Fanno sorridere quanti sostengono che Matteo Renzi voglia impossessarsi delle Istituzioni occupandole con uomini a lui particolarmente vicini: infatti, in capo al segretario del Pd, eletto quasi plebiscitariamente con vere elezioni primarie, si sta creando una situazione quasi paradossale, vale a dire un certo isolamento rispetto a coloro che presiedono le istituzioni.
Paolo Gentiloni, capo del governo, mantiene nei confronti di Renzi un’autonomia al limite del separatismo: ciò si è dimostrato in parecchi casi, ultima la conferma del governatore della Banca d’Italia Ignazio Visco, verso cui il Pd aveva, seppure indirettamente, manifestato qualche perplessità. Di conseguenza anche la Banca d’Italia non avrà un feeling particolare col segretario del Pd.
La presidente della Camera dei Deputati, Laura Boldrini, di provenienza Sel, ha aderito espressamente a Campo Progressista, la recente formazione politica capeggiata da Giuliano Pisapia e quindi non è certo in rapporti idilliaci con Renzi e lo si capisce spesso.
Il presidente del Senato Pietro Grasso si è chiamato fuori dal Pd senza mezzi termini, segnando un netto disaccordo di merito e di metodo con la segreteria Renzi e con il gruppo senatoriale del partito (la legge elettorale è stata solo l’occasione per ufficializzare la rottura).
Il presidente emerito della Repubblica Giorgio Napolitano da tempo strizza l’occhio alla minoranza interna al Pd ed ha preso ultimamente e distanze in ordine alla legge elettorale per come è stata approvata, ma anche per il suo contenuto. Non parliamo degli altri ex (Prodi, Monti, Letta, etc) a cui ho già dedicato un acido commentino (non mi ripeto e rimando lettori ad un precedete pezzo).
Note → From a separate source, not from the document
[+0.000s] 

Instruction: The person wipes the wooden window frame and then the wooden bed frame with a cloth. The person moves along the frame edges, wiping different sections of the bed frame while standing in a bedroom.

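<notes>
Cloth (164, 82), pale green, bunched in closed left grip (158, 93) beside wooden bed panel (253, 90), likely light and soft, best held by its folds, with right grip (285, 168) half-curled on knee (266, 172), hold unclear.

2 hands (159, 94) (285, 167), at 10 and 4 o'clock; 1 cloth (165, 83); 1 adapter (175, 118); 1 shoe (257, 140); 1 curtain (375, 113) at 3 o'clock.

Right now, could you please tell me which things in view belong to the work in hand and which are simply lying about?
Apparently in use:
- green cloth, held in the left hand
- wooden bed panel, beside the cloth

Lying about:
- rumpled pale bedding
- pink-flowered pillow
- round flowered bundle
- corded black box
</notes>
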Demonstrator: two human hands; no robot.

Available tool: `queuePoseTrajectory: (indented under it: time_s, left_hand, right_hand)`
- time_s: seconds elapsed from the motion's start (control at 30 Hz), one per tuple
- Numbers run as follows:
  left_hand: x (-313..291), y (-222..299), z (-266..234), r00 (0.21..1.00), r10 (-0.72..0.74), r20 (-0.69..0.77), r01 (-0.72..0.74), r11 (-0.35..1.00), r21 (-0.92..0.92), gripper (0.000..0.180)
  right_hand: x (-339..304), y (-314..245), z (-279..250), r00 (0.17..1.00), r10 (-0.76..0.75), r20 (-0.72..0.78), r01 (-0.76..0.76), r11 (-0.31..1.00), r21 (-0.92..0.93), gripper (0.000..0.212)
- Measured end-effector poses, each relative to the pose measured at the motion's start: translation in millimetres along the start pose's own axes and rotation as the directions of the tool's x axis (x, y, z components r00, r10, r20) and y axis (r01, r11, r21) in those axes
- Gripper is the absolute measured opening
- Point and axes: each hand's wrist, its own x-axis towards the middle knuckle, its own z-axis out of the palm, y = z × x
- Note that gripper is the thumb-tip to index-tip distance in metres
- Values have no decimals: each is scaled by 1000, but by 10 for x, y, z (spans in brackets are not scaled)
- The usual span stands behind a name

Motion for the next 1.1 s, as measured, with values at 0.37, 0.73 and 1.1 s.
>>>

Se questo vuol dire invadenza renziana… Proviamo a immaginare cosa farebbero e cosa fanno altri leader politici italiani. Il relativo isolamento renziano non può certo essere ascritto ad ostilità preconcetta nei suoi confronti: c’è anche quella, ma pure lui ha le sue responsabilità politiche e caratteriali. Da qui ad essere accusato di collezionismo poltronaro ed invadenza istituzionale ce ne passa.
Pensiamo se Berlusconi avesse un forzista a capo del governo. Tenderebbe a manovrarlo come una marionetta, non si farebbe tanti scrupoli istituzionali. E che dire di Beppe Grillo? Non consentirebbe certo a Luigi Di Maio di nominare un governatore della Banca d’Italia in contrasto col parere suo e della maggioranza del movimento cinque stelle (certi sindaci, consiglieri e deputati grillini sono stati emarginati o espulsi per molto meno).
La forza di Matteo Renzi sta diminuendo non tanto per un calo nei consensi statisticamente pesati, ma per il suo progressivo isolamento istituzionale che non è conseguenza ma causa di debolezza politica. L’unica istituzione che mantiene una sacrosanta neutralità è la Presidenza della Repubblica: Sergio Mattarella è capace di tenersi fuori dalla mischia e, se interviene, lo fa con stile impeccabile e discrezione invidiabile.
Persino Massimo D’Alema si è accorto che la torta intorno a Renzi si sta facendo smaccata: ha invitato tutti a non tirare per la giacca Pietro Grasso, anche perché probabilmente gliel’hanno già tirata e rischierebbe di rimanere in maniche di camicia.